As we’ve previously discussed, we should expect the earnings calls to be heavy on inflation talk. With the conversation surrounding these calls to be about, what appears to be, success companies are having in passing along costs to consumers.
The banks will set the tone this week, we'll hear from JP Morgan on Wednesday and the other three of the big four banks will be on Thursday.
On the topic of "costs": The head of JP Morgan, Jamie Dimon, said yesterday at a conference that consumer demand is "extraordinary," even in the face of supply chain disruptions and higher prices. He says consumers are spending 20% more today than a year ago.
On the one hand, he's talking about the total dollar value of spending (which means there is, at least, a fair amount of higher prices represented in that statistic) - ; it also means that consumers have the confidence to spend. That's a big deal. That's underpinned by a higher savings rate and a job market where employees are in a position of strength to command higher wages.
So, a strong consumer should fuel plenty of positive talking points for the banks this week. In the case of JP Morgan it has already been an embarrassment of riches, as they've beaten revenue and earnings every quarter coming out of the pandemic, with record profits in the first half of 2021.

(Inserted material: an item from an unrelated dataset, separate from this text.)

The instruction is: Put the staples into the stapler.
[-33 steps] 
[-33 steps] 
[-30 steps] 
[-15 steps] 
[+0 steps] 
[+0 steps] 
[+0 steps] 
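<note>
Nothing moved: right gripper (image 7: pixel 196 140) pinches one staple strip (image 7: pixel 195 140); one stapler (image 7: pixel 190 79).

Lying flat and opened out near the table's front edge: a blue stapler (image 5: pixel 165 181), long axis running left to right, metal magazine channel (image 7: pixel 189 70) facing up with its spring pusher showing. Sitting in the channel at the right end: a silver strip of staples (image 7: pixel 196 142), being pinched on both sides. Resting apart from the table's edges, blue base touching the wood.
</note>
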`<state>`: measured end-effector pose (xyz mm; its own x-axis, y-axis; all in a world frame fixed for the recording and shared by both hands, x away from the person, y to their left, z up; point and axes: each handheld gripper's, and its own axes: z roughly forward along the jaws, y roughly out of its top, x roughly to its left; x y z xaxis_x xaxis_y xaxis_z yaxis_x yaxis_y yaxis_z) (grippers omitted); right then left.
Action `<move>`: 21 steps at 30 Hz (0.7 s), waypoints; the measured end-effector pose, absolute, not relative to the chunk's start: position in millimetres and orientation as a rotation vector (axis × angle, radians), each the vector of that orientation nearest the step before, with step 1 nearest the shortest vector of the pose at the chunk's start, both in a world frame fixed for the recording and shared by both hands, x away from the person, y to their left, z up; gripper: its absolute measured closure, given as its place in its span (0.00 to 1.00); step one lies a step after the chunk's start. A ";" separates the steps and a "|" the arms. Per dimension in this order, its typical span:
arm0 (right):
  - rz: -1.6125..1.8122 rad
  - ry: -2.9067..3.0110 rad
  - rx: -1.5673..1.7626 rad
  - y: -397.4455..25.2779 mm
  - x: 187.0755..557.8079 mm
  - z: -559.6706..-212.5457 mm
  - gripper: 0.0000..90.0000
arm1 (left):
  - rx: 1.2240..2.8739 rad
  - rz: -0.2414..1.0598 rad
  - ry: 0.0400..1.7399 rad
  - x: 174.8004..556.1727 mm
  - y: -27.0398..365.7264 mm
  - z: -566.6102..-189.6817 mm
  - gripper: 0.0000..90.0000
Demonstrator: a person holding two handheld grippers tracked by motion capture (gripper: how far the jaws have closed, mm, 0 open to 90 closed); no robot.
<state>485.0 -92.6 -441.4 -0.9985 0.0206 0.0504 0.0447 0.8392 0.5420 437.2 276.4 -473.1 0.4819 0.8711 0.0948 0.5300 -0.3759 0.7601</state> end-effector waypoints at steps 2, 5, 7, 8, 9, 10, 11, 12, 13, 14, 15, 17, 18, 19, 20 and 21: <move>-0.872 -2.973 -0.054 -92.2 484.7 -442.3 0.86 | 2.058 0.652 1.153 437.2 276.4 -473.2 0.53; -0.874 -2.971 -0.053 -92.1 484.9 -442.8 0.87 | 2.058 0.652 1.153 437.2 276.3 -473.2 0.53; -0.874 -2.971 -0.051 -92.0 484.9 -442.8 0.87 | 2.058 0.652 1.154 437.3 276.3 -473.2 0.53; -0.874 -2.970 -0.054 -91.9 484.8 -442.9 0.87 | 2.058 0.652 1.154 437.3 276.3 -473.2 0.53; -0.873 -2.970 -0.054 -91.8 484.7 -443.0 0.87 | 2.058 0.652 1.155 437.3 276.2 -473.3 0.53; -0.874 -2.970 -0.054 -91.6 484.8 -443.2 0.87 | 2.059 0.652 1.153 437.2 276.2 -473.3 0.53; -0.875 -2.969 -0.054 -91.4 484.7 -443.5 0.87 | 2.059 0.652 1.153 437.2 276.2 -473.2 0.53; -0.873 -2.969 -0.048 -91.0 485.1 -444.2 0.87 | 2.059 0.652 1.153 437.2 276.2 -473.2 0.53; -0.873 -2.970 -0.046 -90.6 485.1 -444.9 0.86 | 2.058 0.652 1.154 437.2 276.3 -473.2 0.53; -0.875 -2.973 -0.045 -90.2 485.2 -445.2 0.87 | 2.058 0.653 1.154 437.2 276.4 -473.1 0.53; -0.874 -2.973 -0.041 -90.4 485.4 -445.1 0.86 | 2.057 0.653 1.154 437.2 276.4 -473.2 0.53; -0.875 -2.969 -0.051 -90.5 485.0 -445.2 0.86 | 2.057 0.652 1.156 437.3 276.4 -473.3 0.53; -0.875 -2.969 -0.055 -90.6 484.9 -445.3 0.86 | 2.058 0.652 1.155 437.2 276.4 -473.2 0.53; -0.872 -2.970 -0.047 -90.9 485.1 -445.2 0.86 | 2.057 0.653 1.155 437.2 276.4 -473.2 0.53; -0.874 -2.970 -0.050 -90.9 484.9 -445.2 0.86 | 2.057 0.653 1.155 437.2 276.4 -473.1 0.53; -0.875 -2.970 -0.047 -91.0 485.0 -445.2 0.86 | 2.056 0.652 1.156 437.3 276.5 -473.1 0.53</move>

Also remember, as we've discussed over the past year, the banks have a war chest of loan loss reserves (set aside in the depths of the pandemic) that they will continue to move to the bottom line at their discretion. That means they have a large inventory of positive earnings surprises they will present to us for several quarters to come. Add that to a (coming) rising interest rate environment, and the bank stocks are in the sweet spot.